● What you are asked to do
Beginning at the line that holds "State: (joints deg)", transcribe each line exactly through the end of the records, and leave any pictures out.

● Source records
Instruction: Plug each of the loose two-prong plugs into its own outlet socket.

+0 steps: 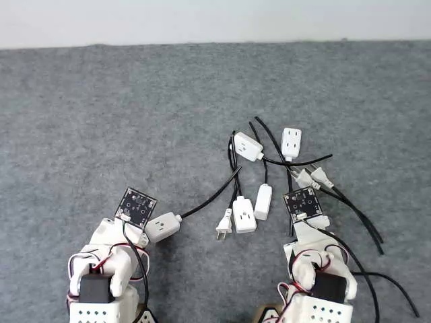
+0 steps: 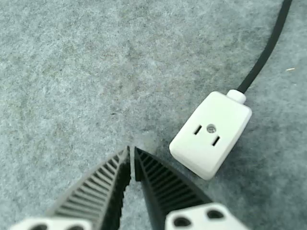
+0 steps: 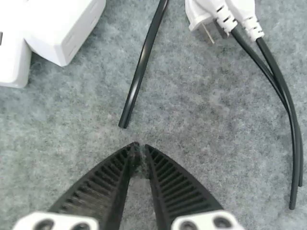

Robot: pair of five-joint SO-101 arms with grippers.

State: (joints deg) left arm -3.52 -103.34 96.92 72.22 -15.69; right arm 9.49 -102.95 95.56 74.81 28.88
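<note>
Several white outlet sockets on black cords lie on the grey carpet. One socket [image 1: 163,227] [image 2: 211,134] lies face up just beside my left gripper [image 2: 132,151], which is shut on nothing, tips at the carpet. Two more sockets [image 1: 244,215] [image 1: 263,202] lie side by side at the centre, with a loose two-prong plug [image 1: 224,224] next to them. Farther back are a socket [image 1: 247,146] and another socket [image 1: 291,142]. Two plugs [image 1: 304,178] [image 1: 322,176] lie together ahead of my right gripper [image 3: 140,147], which is shut and empty. That plug pair [image 3: 206,17] has its prongs showing.
Black cords [image 1: 357,215] run along the right side of the carpet, past the right arm [image 1: 316,282]. A cut cord end [image 3: 123,123] lies just ahead of the right gripper's tips. The left arm [image 1: 111,269] is at the front left. Bare carpet [image 1: 101,121] spreads to the left and back.
</note>
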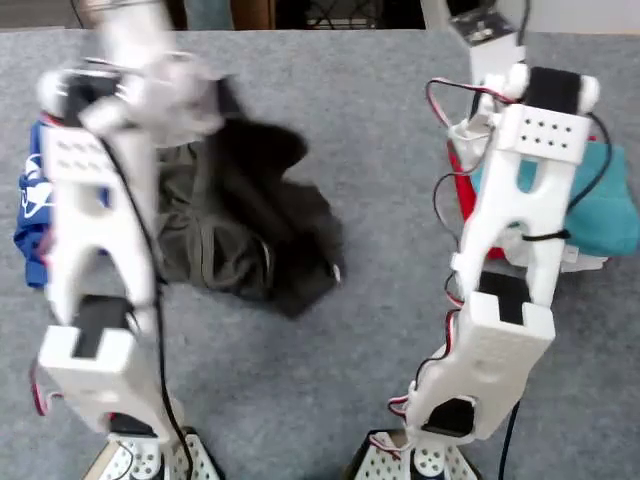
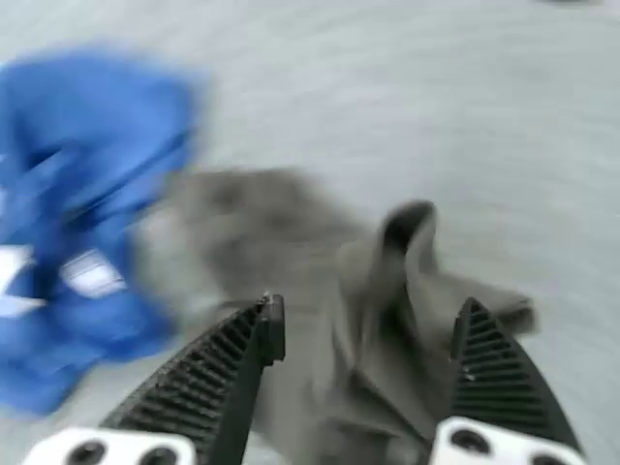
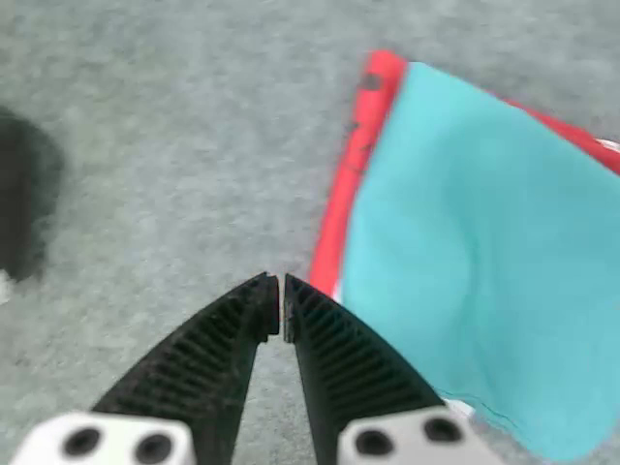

● Task result
State: (joints deg) left arm -3.52 -103.34 96.92 72.22 -15.69; right arm 9.49 -102.95 95.56 74.81 28.88
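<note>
Several white outlet sockets on black cords lie on the grey carpet. One socket [image 1: 163,227] [image 2: 211,134] lies face up just beside my left gripper [image 2: 132,151], which is shut on nothing, tips at the carpet. Two more sockets [image 1: 244,215] [image 1: 263,202] lie side by side at the centre, with a loose two-prong plug [image 1: 224,224] next to them. Farther back are a socket [image 1: 247,146] and another socket [image 1: 291,142]. Two plugs [image 1: 304,178] [image 1: 322,176] lie together ahead of my right gripper [image 3: 140,147], which is shut and empty. That plug pair [image 3: 206,17] has its prongs showing.
Black cords [image 1: 357,215] run along the right side of the carpet, past the right arm [image 1: 316,282]. A cut cord end [image 3: 123,123] lies just ahead of the right gripper's tips. The left arm [image 1: 111,269] is at the front left. Bare carpet [image 1: 101,121] spreads to the left and back.
</note>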

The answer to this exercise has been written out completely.